Exercise objective :: Among the lines below, how many carry the string "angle"? Reply with a number and nothing else.

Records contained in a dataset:
──────────────────────────────

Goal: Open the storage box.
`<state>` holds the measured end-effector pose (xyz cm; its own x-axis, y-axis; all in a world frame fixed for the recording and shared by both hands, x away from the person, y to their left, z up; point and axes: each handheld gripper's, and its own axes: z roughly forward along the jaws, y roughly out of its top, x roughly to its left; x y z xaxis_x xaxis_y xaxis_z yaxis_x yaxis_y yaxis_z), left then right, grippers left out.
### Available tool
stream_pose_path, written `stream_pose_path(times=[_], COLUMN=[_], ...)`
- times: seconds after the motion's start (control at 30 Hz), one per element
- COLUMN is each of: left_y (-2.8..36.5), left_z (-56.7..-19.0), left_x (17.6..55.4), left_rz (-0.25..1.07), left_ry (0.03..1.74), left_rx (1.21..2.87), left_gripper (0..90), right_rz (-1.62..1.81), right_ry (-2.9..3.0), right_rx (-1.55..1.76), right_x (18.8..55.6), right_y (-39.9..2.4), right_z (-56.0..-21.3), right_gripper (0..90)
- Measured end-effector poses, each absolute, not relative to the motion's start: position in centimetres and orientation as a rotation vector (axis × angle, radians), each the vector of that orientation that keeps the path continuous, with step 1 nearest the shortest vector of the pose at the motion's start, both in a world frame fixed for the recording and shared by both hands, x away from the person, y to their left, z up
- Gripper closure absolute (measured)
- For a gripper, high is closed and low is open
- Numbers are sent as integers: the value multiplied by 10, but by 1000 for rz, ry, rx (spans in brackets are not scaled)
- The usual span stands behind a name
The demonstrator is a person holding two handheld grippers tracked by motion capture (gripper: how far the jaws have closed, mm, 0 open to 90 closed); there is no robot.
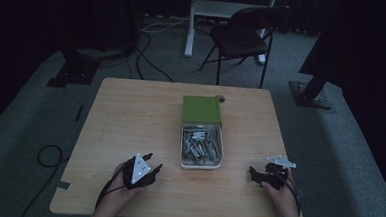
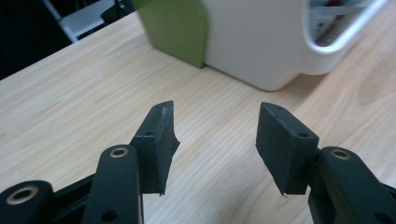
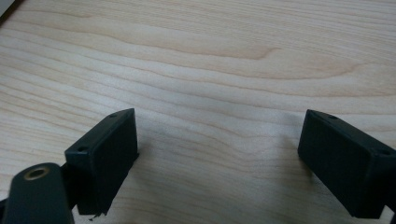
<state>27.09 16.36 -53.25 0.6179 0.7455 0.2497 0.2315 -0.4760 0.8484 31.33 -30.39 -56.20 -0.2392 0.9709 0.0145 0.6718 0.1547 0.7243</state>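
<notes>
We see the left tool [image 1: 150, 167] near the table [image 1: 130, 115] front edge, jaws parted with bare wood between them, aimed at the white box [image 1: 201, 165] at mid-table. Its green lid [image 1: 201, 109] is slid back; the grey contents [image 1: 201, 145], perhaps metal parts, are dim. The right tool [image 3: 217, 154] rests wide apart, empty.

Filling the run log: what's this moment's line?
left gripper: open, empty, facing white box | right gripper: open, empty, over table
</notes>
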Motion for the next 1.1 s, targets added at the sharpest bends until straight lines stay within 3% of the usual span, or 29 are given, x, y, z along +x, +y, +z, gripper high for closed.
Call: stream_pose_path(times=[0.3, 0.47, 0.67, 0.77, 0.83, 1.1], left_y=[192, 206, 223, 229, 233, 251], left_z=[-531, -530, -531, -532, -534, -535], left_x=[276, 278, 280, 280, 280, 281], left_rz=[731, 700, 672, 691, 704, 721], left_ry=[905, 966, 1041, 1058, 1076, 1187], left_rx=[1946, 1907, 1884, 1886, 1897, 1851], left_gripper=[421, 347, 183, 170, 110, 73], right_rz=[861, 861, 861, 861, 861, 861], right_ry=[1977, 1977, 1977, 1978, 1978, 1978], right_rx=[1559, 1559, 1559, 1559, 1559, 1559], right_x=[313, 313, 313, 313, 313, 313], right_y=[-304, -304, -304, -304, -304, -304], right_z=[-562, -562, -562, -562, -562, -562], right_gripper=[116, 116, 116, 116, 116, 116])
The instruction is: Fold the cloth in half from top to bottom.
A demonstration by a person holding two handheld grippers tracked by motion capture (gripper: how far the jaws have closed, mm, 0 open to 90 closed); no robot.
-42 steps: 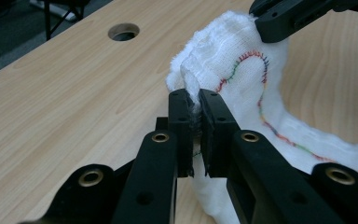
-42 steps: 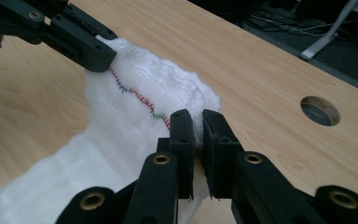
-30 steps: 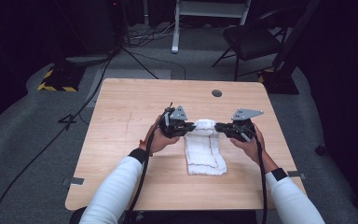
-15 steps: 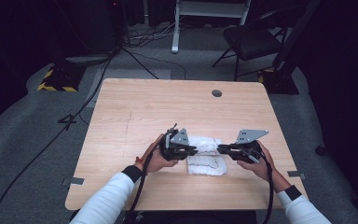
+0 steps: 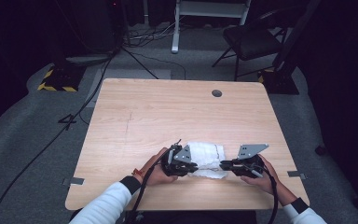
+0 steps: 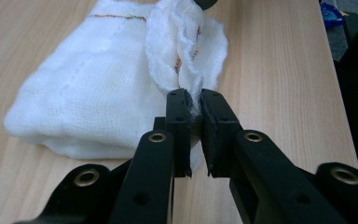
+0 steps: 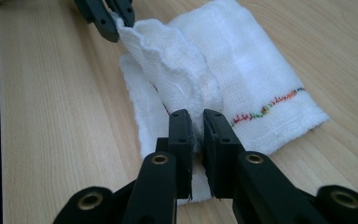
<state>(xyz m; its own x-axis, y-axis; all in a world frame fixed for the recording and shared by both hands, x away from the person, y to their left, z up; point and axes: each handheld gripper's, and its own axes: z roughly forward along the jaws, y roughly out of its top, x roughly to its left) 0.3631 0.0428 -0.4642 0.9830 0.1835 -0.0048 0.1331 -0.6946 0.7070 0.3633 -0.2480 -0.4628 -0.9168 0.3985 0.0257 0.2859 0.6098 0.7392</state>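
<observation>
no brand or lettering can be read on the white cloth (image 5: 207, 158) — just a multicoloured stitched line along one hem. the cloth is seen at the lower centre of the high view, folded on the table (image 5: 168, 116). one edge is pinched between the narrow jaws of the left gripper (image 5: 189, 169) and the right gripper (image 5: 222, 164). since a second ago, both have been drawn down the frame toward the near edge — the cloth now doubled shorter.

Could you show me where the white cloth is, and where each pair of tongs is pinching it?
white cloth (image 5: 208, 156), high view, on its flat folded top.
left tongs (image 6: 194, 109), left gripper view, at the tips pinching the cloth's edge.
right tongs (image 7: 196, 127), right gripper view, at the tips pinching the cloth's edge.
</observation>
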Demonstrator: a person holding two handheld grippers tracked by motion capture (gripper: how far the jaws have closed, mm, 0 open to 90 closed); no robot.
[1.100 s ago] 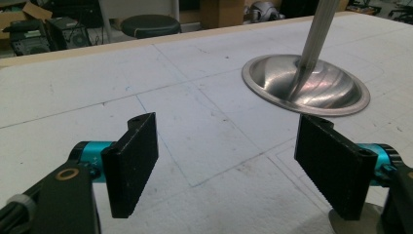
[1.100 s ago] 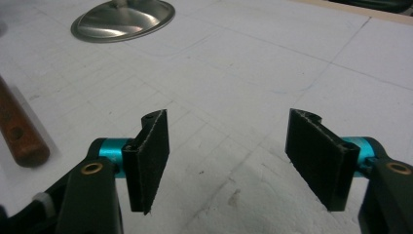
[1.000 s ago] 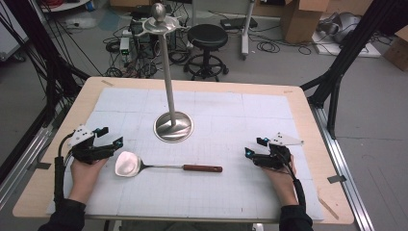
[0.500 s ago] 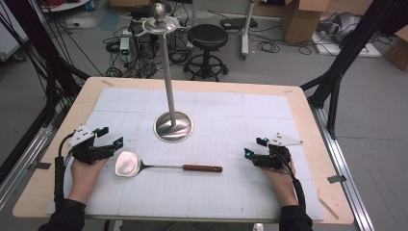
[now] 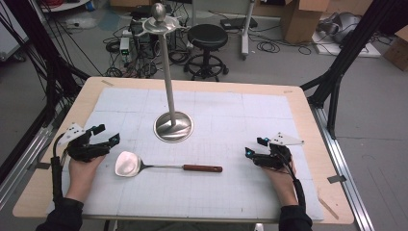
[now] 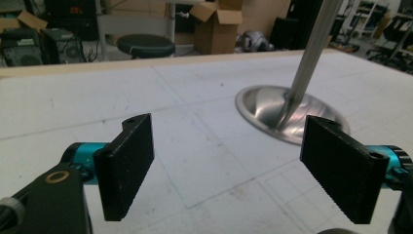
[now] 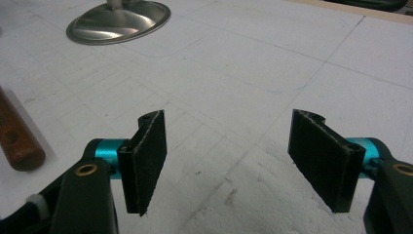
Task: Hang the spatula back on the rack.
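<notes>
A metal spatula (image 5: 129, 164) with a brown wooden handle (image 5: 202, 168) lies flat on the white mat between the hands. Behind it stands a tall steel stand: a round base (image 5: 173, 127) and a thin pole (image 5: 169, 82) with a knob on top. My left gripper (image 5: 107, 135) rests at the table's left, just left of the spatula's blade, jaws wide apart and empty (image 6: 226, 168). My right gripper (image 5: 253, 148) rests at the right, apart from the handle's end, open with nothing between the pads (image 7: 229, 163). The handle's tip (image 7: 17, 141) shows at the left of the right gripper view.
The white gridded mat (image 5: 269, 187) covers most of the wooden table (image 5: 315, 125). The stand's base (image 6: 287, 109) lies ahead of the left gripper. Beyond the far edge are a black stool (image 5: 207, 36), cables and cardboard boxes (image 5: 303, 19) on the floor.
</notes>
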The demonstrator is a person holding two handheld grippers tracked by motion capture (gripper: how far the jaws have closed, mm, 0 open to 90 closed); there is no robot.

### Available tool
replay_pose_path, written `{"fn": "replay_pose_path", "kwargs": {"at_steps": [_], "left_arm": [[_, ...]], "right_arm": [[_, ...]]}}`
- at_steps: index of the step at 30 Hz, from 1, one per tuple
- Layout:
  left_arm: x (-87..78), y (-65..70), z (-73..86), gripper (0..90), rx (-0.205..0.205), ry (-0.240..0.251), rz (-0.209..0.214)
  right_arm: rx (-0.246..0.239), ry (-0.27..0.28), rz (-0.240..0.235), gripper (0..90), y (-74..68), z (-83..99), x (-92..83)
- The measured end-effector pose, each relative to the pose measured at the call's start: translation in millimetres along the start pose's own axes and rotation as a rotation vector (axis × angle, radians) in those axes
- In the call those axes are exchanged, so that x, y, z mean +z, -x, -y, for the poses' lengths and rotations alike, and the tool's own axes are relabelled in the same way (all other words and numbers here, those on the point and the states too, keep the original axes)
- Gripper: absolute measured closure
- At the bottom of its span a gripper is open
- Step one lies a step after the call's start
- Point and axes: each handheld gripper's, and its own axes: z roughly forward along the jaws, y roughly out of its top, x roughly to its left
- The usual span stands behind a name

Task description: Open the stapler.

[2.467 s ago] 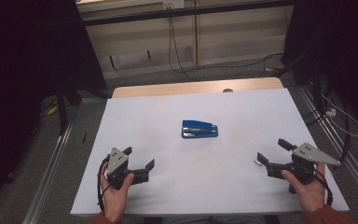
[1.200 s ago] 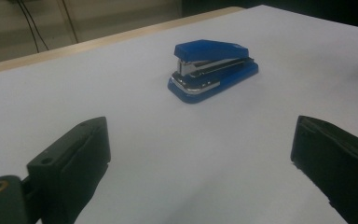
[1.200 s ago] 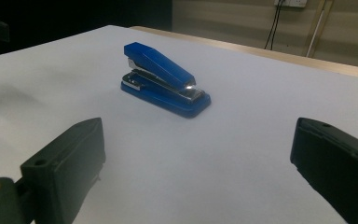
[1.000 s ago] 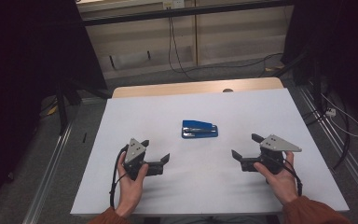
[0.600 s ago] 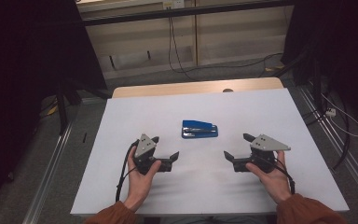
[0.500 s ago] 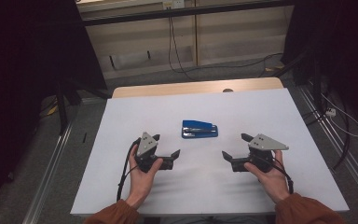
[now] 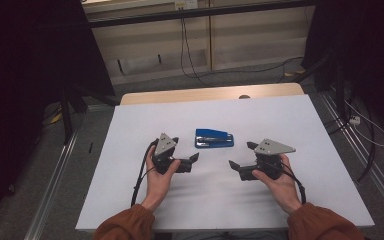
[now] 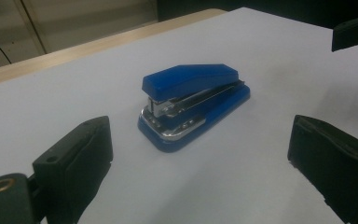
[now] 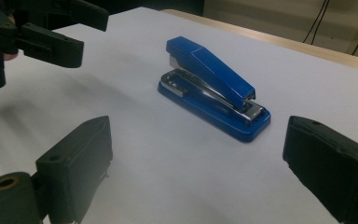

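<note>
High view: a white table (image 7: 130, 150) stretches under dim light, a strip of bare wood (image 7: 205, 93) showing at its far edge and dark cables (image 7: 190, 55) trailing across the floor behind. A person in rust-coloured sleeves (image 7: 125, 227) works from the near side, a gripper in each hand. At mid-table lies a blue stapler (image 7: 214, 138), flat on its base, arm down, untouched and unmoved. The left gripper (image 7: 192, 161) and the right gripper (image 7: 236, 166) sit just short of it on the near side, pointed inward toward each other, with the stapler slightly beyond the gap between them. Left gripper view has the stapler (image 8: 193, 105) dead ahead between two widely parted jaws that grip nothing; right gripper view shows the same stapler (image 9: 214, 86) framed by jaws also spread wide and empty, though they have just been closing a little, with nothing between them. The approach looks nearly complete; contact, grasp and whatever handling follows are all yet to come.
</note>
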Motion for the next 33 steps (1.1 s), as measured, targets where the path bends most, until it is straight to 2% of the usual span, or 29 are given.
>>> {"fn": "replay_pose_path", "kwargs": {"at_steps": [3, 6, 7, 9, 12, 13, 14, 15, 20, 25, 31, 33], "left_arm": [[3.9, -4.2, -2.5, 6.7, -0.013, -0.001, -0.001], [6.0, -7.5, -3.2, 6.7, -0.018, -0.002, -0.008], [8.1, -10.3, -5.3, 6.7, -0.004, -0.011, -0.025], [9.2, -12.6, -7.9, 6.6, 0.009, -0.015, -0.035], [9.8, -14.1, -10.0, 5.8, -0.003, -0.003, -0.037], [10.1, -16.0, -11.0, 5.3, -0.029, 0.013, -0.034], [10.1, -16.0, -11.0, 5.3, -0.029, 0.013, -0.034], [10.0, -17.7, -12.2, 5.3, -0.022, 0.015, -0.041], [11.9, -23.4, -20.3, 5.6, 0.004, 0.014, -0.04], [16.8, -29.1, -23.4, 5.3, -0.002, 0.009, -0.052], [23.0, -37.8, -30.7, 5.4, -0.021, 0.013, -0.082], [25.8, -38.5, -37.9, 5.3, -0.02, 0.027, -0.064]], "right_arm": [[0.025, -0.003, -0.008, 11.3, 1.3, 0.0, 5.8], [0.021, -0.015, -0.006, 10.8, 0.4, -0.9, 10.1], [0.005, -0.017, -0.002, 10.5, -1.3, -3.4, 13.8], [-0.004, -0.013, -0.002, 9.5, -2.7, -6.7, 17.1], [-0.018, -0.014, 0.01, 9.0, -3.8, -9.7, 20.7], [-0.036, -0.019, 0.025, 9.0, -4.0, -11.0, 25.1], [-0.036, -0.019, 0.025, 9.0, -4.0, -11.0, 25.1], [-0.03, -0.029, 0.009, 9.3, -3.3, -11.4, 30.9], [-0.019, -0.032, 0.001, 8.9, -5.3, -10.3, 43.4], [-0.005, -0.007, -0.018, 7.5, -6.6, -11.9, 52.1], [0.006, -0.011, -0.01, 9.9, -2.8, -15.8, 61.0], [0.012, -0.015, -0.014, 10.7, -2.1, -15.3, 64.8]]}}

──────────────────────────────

Task output :: 2